● **Task brief**
Could you repeat every line below exactly, skipping the images?

### Raw data

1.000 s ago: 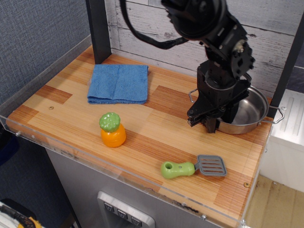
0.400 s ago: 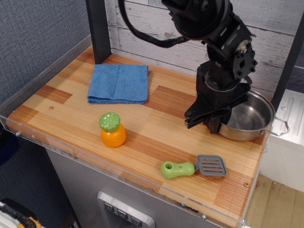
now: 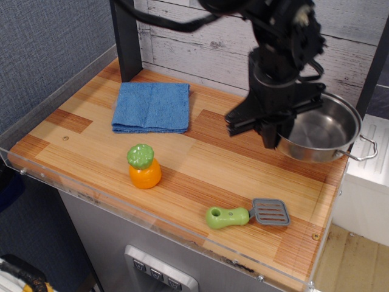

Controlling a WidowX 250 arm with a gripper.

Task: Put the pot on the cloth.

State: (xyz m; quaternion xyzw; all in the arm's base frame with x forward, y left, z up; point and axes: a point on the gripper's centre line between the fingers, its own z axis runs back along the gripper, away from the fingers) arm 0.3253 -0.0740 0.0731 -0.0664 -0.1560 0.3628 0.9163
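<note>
The shiny steel pot [image 3: 322, 131] is lifted off the table at the right and tilts a little, one wire loop handle sticking out to the right. My black gripper [image 3: 271, 135] is shut on the pot's left rim, one finger inside the bowl and one outside. The folded blue cloth [image 3: 152, 107] lies flat at the back left of the wooden table, well apart from the pot.
An orange toy fruit with a green top [image 3: 143, 166] stands in the front middle. A green-handled grey spatula [image 3: 248, 214] lies near the front right. A black post [image 3: 126, 38] rises behind the cloth. A clear acrylic rim [image 3: 182, 234] edges the table.
The gripper has risen with the pot held by its rim. The pot has left the table surface and now hangs higher and slightly to the right.
</note>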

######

● **Solved exercise**
1.000 s ago: 
0.400 s ago: 
now: 

Controlling a WidowX 250 arm with a gripper.

Task: Put the pot on the cloth.

State: (xyz m; quaternion xyzw; all in the arm's base frame with x forward, y left, z up; point and axes: a point on the gripper's centre line between the fingers, its own z axis runs back along the gripper, away from the fingers) arm 0.3253 -0.0740 0.0731 -0.0664 -0.1560 0.3628 0.9163
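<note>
The shiny steel pot [image 3: 322, 131] is lifted off the table at the right and tilts a little, one wire loop handle sticking out to the right. My black gripper [image 3: 271, 135] is shut on the pot's left rim, one finger inside the bowl and one outside. The folded blue cloth [image 3: 152, 107] lies flat at the back left of the wooden table, well apart from the pot.
An orange toy fruit with a green top [image 3: 143, 166] stands in the front middle. A green-handled grey spatula [image 3: 248, 214] lies near the front right. A black post [image 3: 126, 38] rises behind the cloth. A clear acrylic rim [image 3: 182, 234] edges the table.
The gripper has risen with the pot held by its rim. The pot has left the table surface and now hangs higher and slightly to the right.
</note>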

The answer contains nothing further.